TASK PROMPT: Please restate, exactly, only the lines from the beginning of the listing below through the line containing "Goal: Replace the", with the pictures left out.

SOURCE DATA:
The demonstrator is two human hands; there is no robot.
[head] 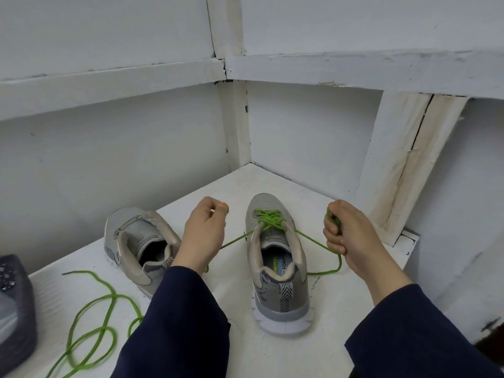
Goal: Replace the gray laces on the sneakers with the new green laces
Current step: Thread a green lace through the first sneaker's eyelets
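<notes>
Two grey sneakers stand on a white table. The right sneaker (pixel 275 257) is laced with a green lace (pixel 268 218) criss-crossed over its tongue. Both ends of that lace run outward and are pulled taut. My left hand (pixel 203 233) grips the left end, fingers curled. My right hand (pixel 343 230) holds the right end wrapped in its fist, and a loop of it hangs below. The left sneaker (pixel 136 241) lies tilted, with a grey lace at its eyelets. A second green lace (pixel 101 317) lies loose in loops at the front left.
The table (pixel 341 309) sits in a corner between white walls with white wooden beams. A leaning white board (pixel 409 165) stands at the right. A dark grey object (pixel 13 309) lies at the left edge. The table's right edge drops off near my right arm.
</notes>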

ANSWER TO THIS PROBLEM:
The demonstrator is two human hands; there is no robot.
[head] 
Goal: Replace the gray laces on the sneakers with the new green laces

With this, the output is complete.